According to the boffins at work whom I leaned on for specific installation guidance, the ADS-B antenna should be mounted at least six feet or so from the transponder antenna, and at least three feet from the comm antennas. It probably also wouldn't like being right next to the hot exhaust pipes. The only places on the bottom of the airplane that satisfy all these criteria are the very tip of the tail, and a spot in the middle of the forward fuselage floor about midway between the spar and firewall. I chose the forward location to making the antenna routing easier.

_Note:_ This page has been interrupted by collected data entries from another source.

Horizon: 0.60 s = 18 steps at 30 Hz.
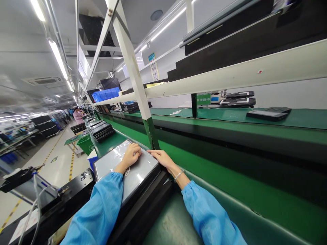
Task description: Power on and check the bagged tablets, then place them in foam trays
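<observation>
A silver closed laptop (112, 163) lies on top of a stack of dark laptops (143, 200) on the green bench. My left hand (130, 154) rests on the laptop's far edge with the fingers curled over it. My right hand (163, 159) grips the far right corner of the same laptop, fingers bent along the edge. Both arms are in blue sleeves, and a thin bracelet sits on the right wrist.
A white slanted frame post (133, 68) stands just behind my hands. Further stacks of dark laptops (102, 131) lie along the green conveyor (230, 136). A black fixture with cables (51, 200) is at the left. A person in pink (77, 115) works far down the line.
</observation>
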Tool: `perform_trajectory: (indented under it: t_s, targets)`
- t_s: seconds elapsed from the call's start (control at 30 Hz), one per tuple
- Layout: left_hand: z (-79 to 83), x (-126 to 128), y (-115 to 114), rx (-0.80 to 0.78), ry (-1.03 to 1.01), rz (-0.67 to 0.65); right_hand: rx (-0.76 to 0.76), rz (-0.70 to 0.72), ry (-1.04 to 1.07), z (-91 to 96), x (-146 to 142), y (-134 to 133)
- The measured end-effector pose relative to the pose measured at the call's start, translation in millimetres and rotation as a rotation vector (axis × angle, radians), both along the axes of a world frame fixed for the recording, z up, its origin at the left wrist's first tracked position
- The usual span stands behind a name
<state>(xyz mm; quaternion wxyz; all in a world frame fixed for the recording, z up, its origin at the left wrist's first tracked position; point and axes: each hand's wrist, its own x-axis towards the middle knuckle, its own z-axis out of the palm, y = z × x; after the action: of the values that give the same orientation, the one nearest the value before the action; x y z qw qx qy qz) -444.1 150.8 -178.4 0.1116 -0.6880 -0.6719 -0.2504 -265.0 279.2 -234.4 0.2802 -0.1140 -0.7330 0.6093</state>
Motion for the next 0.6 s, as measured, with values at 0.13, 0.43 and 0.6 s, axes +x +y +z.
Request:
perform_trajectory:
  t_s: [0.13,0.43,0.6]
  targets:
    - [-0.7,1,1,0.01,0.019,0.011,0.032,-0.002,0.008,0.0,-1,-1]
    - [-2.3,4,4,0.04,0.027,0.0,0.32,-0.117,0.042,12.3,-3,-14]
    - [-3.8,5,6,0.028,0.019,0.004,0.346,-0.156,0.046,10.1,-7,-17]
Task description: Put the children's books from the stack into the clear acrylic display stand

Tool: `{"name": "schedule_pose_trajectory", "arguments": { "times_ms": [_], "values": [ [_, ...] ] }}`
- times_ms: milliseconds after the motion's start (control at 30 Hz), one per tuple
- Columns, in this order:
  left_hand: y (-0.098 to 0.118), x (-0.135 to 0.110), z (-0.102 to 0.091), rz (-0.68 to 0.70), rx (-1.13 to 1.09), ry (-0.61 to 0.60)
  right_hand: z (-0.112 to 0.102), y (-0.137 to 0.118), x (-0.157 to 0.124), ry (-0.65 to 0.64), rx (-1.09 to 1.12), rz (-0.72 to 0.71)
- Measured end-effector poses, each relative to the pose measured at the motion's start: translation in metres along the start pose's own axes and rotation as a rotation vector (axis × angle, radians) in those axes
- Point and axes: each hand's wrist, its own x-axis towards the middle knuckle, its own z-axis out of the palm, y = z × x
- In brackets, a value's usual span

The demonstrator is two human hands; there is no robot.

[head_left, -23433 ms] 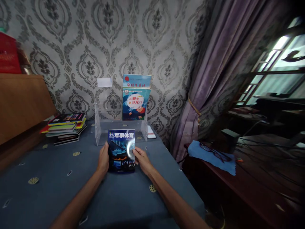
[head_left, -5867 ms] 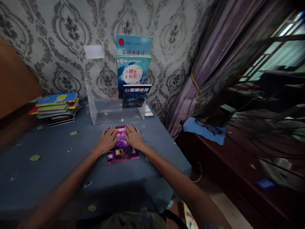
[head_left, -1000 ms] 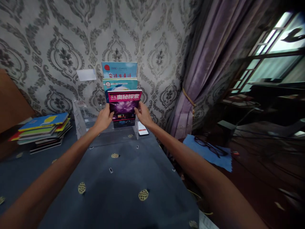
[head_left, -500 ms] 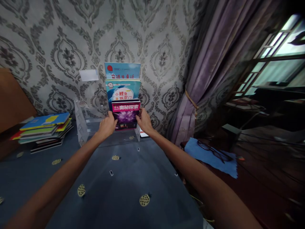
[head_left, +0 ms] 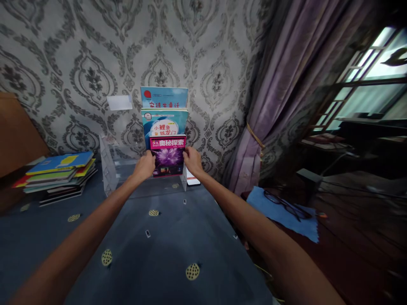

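Note:
A pink and purple book (head_left: 168,156) stands upright at the front of a clear acrylic book rack (head_left: 110,163). My left hand (head_left: 145,164) grips its left edge, and my right hand (head_left: 192,160) holds the right edge, fingers partly hidden behind the cover. Behind it, higher up, a teal book (head_left: 164,120) shows its upper part. Above that, at the very back, rises the top of a light blue book (head_left: 164,96). All of these are on the right side of the rack.
A pile of books (head_left: 60,169) lies on the dark blue tablecloth (head_left: 171,245) to the left. A phone (head_left: 193,179) rests beside the rack's right end. Eyeglasses (head_left: 286,205) sit on a blue cloth (head_left: 260,203) at right, near a tied purple curtain (head_left: 246,144).
The pink book sits slightly lower against the rack, still between both hands. My right-hand fingers have shifted a little at its edge. The whole view has tilted slightly.

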Motion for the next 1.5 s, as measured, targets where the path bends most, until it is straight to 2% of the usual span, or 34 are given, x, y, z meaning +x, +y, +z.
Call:
{"name": "schedule_pose_trajectory", "arguments": {
  "times_ms": [433,833,1000,1067,1133,1200,1267,1367,1433,1500],
  "values": [
    [0.002,-0.012,-0.008,0.0,0.074,-0.045,-0.005,0.004,-0.005,-0.044,-0.007,-0.03],
    [0.007,-0.024,-0.01,-0.024,0.034,-0.053,-0.009,0.006,-0.023,0.008,-0.011,-0.064],
    [0.0,-0.036,-0.014,0.048,0.014,0.024,-0.01,0.006,-0.029,0.027,0.041,-0.069],
    [-0.015,-0.048,-0.017,0.092,0.018,0.078,-0.013,0.004,-0.039,0.051,0.082,-0.046],
    [-0.043,-0.061,-0.021,0.122,0.028,0.126,-0.017,0.0,-0.056,0.057,0.145,-0.017],
    [-0.084,-0.072,-0.026,0.133,0.053,0.191,-0.021,-0.005,-0.08,0.02,0.22,0.015],
    [-0.134,-0.074,-0.031,0.12,0.136,0.343,-0.023,-0.011,-0.107,-0.05,0.282,0.072],
    [-0.205,-0.061,-0.039,-0.127,0.251,0.445,-0.02,-0.022,-0.145,-0.17,0.316,0.149],
    [-0.239,-0.046,-0.044,-0.27,0.36,0.39,-0.013,-0.029,-0.166,-0.244,0.346,0.19],
    [-0.259,-0.032,-0.048,-0.318,0.447,0.298,-0.004,-0.035,-0.182,-0.29,0.38,0.231]
  ]
}}
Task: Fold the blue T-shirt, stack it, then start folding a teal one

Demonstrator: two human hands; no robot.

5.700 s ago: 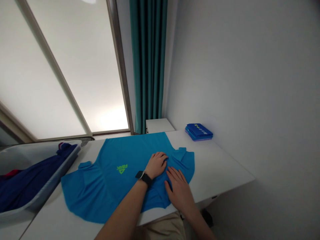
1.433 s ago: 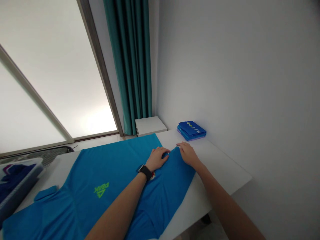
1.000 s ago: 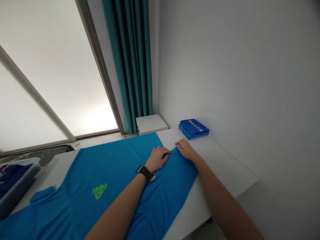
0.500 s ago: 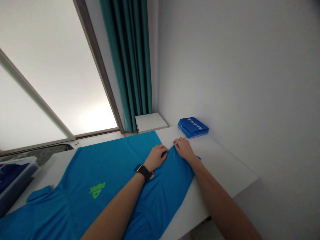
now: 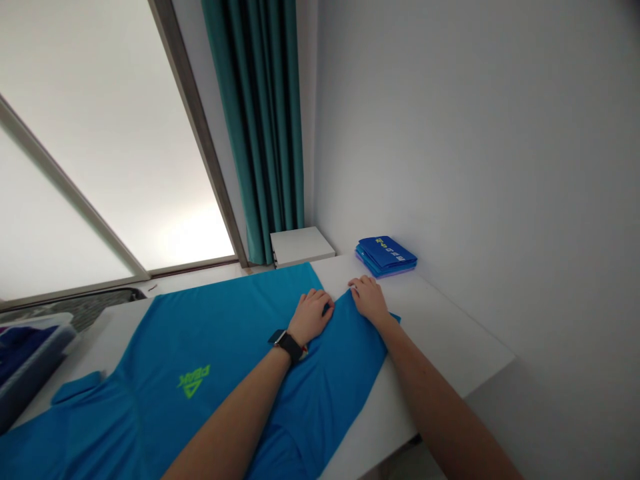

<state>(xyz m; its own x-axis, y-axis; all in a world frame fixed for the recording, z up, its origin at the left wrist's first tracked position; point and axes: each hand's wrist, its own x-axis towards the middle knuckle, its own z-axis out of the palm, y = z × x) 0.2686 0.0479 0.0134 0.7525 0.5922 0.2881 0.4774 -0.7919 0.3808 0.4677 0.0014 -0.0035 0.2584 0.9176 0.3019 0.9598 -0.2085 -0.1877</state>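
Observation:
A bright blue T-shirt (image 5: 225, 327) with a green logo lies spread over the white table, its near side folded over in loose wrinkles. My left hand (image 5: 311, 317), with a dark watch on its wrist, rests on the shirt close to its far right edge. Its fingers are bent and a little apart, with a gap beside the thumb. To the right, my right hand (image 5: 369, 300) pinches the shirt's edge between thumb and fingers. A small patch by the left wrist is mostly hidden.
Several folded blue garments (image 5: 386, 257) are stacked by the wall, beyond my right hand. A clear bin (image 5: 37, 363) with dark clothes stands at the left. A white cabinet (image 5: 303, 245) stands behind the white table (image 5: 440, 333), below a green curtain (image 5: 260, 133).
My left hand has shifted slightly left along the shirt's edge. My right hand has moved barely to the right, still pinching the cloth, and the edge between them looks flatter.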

Of course the fuel pump and its associate plumbing are already located there, so things are a bit tight. I temporarily installed the pump assembly so I could mark the location for the antenna. The coax connector sticks up a bit, so it needs to be far enough aft to be underneath the fuel pump cover, but far enough forward that it doesn't run into the bottom of the fuel pump mounting plate.

Luckily there is a loop of fuel line in a convenient spot to run the coax straight up and through, shown marked by a dot here prior to drilling:

To mount the antenna to the floor I made a small doubler out of a piece of scrap 0.063. I forgot to take pictures of the process, but you should know what one looks like by now because my airplane is positively bristling with antennas.

For corrosion resistance and maximum electrical conductivity I treated the doubler with alodine:

As well as the floor, after removing an area of paint:

I enlisted the help of the lovely Dr. Mary to rivet the doubler to the floor. She did a great job even though I haven't given her much rivet practice for quite some time.

Antenna doubler installed, complete with antenna:

The coax runs along the floor and then does a loop to duck down through the fuel plumbing and connect to the antenna:

Side view:

View of the underside of the airplane sporting a brand-new antenna:

I'm now equipped to both transmit and receive ADS-B. Here's hoping I get this thing finished before 2020 rolls around.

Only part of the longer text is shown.